Journal Square–33rd Street (via Hoboken) (JSQ-33 via HOB) is a rapid transit service operated by the Port Authority Trans-Hudson (PATH) railroad. It is colored yellow and blue on the PATH service map, and trains on this service display both yellow and blue marker lights. This service operates from Journal Square in Jersey City, New Jersey by way of the Uptown Hudson Tubes to 33rd Street in Midtown Manhattan, New York, with trains reversing direction mid-route at Hoboken Terminal. The  trip takes 26 minutes to complete.

Operation
This service operates from 11 p.m. to 6 a.m. on weekdays and all day on weekends and holidays. It combines PATH's two services to midtown Manhattan, Journal Square–33rd Street and Hoboken–33rd Street, into one during these off-peak hours. The Hoboken–World Trade Center service does not operate during the late-night hours or on weekends. Passengers wishing to travel from Hoboken to World Trade Center at these times must take the southbound Journal Square–33rd Street via Hoboken train from Hoboken and transfer at Grove Street to the northbound Newark–World Trade Center train.

History
The service originated shortly after the September 11 attacks, which destroyed the World Trade Center station. All service to lower Manhattan was suspended indefinitely, with two services operating via the Uptown Tubes, Newark-33rd Street and Hoboken-33rd Street. During overnight hours, all service was provided by the Newark–33rd Street (via Hoboken) branch until Exchange Place reopened on June 29, 2003. At that time, the NWK–33 (via HOB) service was truncated to Journal Square and assumed its current name, running on weekends as well.

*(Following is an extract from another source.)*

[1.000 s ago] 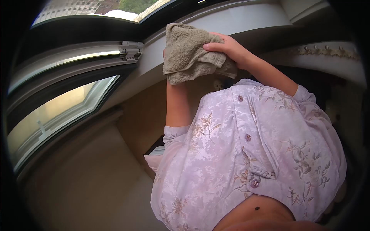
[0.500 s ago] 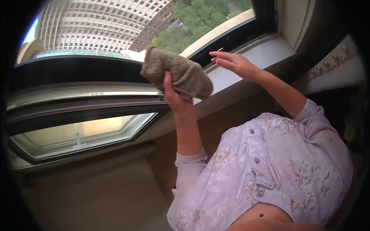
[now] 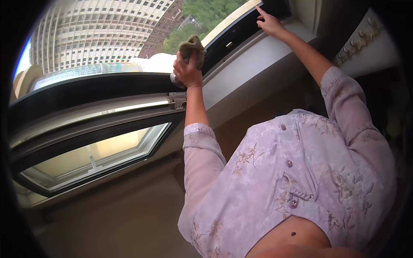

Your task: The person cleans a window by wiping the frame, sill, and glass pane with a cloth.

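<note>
My left hand (image 3: pixel 188 72) is closed around a bunched grey-brown cloth (image 3: pixel 194 46) near the corner where the black window frame (image 3: pixel 142 82) meets the sill side. Part of the cloth sticks out above the fingers, and the rest is hidden by the hand. Over at the upper right, my right hand (image 3: pixel 271 25) holds nothing. Its index finger is stretched out to the edge of the black lower frame (image 3: pixel 234 32), by the glass; the other fingers are partly curled.
A light sill (image 3: pixel 249 64) runs below the frame. An angled window panel (image 3: pixel 92 157) with a metal hinge (image 3: pixel 177 100) is at the left. Hooks (image 3: pixel 359 41) line a pale strip at the right. Buildings (image 3: pixel 103 34) and trees (image 3: pixel 215 17) show outside.
My left hand has moved up with the cloth, which is now bunched smaller. My right hand, on the cloth in the earliest frame, has let go and moved up and right to the frame.
</note>
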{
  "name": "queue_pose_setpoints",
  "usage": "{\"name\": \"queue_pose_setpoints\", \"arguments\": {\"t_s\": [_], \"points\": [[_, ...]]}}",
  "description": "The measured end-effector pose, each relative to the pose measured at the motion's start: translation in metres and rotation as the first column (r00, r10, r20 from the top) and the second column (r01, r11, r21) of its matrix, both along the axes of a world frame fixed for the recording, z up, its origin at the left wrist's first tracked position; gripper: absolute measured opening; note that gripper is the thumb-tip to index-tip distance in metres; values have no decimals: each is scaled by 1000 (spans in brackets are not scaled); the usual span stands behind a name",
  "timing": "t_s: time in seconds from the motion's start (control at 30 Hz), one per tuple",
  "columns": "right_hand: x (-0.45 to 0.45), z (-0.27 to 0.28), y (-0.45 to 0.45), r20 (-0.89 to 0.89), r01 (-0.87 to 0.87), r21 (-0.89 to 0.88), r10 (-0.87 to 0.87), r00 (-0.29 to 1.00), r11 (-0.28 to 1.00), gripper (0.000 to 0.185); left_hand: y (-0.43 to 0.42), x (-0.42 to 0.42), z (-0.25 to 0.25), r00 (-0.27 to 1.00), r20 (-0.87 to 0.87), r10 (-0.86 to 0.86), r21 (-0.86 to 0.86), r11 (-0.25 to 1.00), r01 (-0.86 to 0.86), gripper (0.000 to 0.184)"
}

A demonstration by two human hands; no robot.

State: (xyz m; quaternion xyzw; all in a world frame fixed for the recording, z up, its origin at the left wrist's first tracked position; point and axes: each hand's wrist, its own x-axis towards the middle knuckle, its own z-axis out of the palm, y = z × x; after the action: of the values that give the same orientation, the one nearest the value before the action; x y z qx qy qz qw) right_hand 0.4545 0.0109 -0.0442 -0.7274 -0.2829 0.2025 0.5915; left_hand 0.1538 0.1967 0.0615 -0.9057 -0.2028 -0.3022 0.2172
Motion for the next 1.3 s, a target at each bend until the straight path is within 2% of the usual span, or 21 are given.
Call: {"name": "queue_pose_setpoints", "arguments": {"t_s": [0.03,0.1,0.17,0.23,0.3,0.4,0.43,0.5,0.57,0.6,0.7,0.77,0.87,0.93,0.97,1.03,1.07,1.1,1.17,1.2,1.3], "points": [[3,-4,-2,142,25,-41,-19,990,999,66,-9,-1,-12,994,-109,-2,-51,999,-4,51],[11,-10,-3,416,98,-95,-50,908,991,67,-18,-2,-19,990,-122,-66,-145,988,48,48],[20,-23,-4,422,164,1,-149,894,986,67,-51,24,28,983,23,-182,-168,969,183,49],[21,-23,-11,551,204,-77,-128,824,976,67,-71,72,69,917,192,-349,63,937,344,50],[5,-5,-18,567,249,-129,-135,813,960,68,-88,119,108,916,153,-372,225,915,334,43],[-8,16,-28,567,296,-205,-134,813,933,68,-79,176,105,919,-16,-394,367,852,372,36],[-9,19,-30,574,312,-178,-159,803,933,68,-73,176,89,945,-162,-283,417,849,325,31],[-13,26,-33,581,326,-124,-197,790,937,69,-52,150,44,905,-254,-340,365,833,415,30],[-6,10,-29,563,299,-94,-197,803,950,69,-28,90,13,914,-268,-305,252,893,372,27],[-5,9,-30,563,294,-95,-193,804,951,69,-18,56,3,944,-233,-233,165,947,274,30],[-4,14,-31,559,288,-161,-154,815,944,70,5,-47,-13,950,-198,240,-50,966,-254,41],[-4,14,-30,562,271,-184,-125,818,945,71,-7,-71,0,929,47,366,-209,914,-349,44],[1,6,-31,571,245,-135,-126,811,960,70,-59,-18,41,971,237,41,-142,990,-7,44],[2,3,-29,558,218,-65,-146,817,974,68,-97,59,60,966,205,-158,-92,979,180,42],[2,6,-28,571,232,-24,-178,801,972,65,-105,99,62,962,117,-247,12,969,247,37],[-3,5,-30,581,252,61,-240,777,966,58,-107,172,52,896,-22,-443,162,883,440,36],[8,-25,-19,668,330,114,-318,673,937,53,-106,196,53,846,-20,-533,159,834,529,23],[10,-31,-21,632,279,89,-271,726,956,55,-105,204,53,789,-15,-614,150,779,609,26],[18,-24,-24,549,179,55,-179,816,982,58,-95,170,57,851,-61,-522,172,834,525,28],[5,5,-31,634,194,84,-202,747,977,64,-62,144,35,936,-114,-333,187,918,349,26],[-9,37,-38,513,305,-198,-167,842,932,56,-13,27,27,996,-84,40,144,989,-28,31]]}}
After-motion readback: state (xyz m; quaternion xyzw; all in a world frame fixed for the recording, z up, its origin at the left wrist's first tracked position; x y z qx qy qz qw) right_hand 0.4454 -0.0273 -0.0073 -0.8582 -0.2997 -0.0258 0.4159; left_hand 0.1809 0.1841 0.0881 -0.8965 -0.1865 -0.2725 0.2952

The Hoboken station suffered severe damage from Hurricane Sandy, which devastated the PATH system in late October 2012. As a result, the station was closed for repairs caused by damage to trainsets, mud, rusted tracks, and destroyed critical electrical equipment after approximately  of water submerged the tunnels in and around the station. Due to the lengthy amount of time that was necessary to complete the repairs, service on the line was temporarily suspended. On December 19, 2012, the Hoboken station was reopened after repairs were completed, but the line did not resume service until early 2013 due to repairs in other areas of the PATH system.

Because of positive train control installation on the Uptown Hudson Tubes, the Journal Square–33rd Street via Hoboken service was mostly suspended on weekends from July to October 2018. Since all stations between Christopher and 33rd Streets were closed during the weekends, the service was replaced by the Journal Square–World Trade Center (via Hoboken) service ( ) on Saturdays, and the Journal Square–Hoboken service ( ) on Sundays and early Monday mornings. Around weekends, the JSQ–33 (via HOB) would still see an hour of service on Friday nights and an hour on Monday mornings before reverting to the three weekday services.